M. Chapelain se pique de savoir mieux la langue italienne que les Italiens même. Il perdit pourtant une gageure contre Ménage, au jugement de l’Académie de la Crusca, à qui ils écrivirent tous deux en italien, et qui les fit tous deux de leur corps. Depuis peu il arriva encore une chose plaisante sur l’italien. Raincys avoit fait un madrigal dont voici la fin, car il n’y a que cela de bon :

Si vous ne voulez voir que j’aime,
Voyez pour le moins que je meurs.


Ce monsieur étoit le plus satisfait du monde de son madrigal, et tout le samedi[1] en avoit bien battu des mains. Ménage, qui en est un peu, s’avisa pour rire de faire un madrigal italien en style pastoral qui disoit à peu près la même chose ; il le donna et dit qu’il l’avoit trouvé dans les rime du Tasse.
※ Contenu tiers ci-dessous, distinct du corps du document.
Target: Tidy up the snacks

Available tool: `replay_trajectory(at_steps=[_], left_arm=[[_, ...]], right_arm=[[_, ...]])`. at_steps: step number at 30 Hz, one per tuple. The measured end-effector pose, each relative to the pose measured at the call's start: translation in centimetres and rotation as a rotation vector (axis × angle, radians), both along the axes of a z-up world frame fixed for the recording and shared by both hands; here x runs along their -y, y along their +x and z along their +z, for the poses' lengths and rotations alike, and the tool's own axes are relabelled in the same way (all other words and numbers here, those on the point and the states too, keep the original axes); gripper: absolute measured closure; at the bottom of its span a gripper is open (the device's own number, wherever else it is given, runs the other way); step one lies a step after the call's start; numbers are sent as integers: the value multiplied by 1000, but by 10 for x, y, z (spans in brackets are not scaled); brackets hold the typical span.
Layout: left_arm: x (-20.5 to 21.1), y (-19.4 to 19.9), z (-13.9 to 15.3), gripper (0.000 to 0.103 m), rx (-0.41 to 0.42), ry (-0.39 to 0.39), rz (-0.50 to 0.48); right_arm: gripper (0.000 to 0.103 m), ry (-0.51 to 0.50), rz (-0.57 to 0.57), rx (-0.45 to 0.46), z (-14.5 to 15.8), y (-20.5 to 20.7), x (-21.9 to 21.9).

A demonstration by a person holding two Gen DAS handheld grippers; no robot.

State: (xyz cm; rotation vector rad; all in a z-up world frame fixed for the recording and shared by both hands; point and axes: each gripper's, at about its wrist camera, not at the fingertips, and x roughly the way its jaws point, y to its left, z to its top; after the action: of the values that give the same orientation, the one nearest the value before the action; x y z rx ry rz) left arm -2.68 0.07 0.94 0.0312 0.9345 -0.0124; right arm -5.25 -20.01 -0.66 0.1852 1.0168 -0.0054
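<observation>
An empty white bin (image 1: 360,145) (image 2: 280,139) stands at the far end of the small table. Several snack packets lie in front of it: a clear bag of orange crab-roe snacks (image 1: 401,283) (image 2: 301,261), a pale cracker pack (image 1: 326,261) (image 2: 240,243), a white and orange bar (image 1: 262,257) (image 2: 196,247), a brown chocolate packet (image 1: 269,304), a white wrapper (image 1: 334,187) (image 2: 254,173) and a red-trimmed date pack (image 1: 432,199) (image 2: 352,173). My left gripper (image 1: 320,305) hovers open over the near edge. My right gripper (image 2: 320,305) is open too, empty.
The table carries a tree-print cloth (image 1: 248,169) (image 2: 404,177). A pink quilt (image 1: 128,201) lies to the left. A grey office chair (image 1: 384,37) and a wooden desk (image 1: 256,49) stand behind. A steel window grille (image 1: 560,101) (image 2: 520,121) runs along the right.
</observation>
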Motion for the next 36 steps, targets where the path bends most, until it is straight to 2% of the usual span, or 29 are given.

Après que Raincys eut bien fait des serments qu’il n’avoit volé cette pensée à personne, Ménage lui avoua la malice ; mais, pour s’en divertir d’autant plus, il envoya le françois et l’italien à M. Chapelain, afin d’en avoir son jugement. M. Chapelain, qui est toujours pour les vivants, étoit bien empêché. Il honore la mémoire du

  1. Le samedi, c’est-à-dire la coterie littéraire qui se réunissoit tous les samedis chez mademoiselle de Scudéry.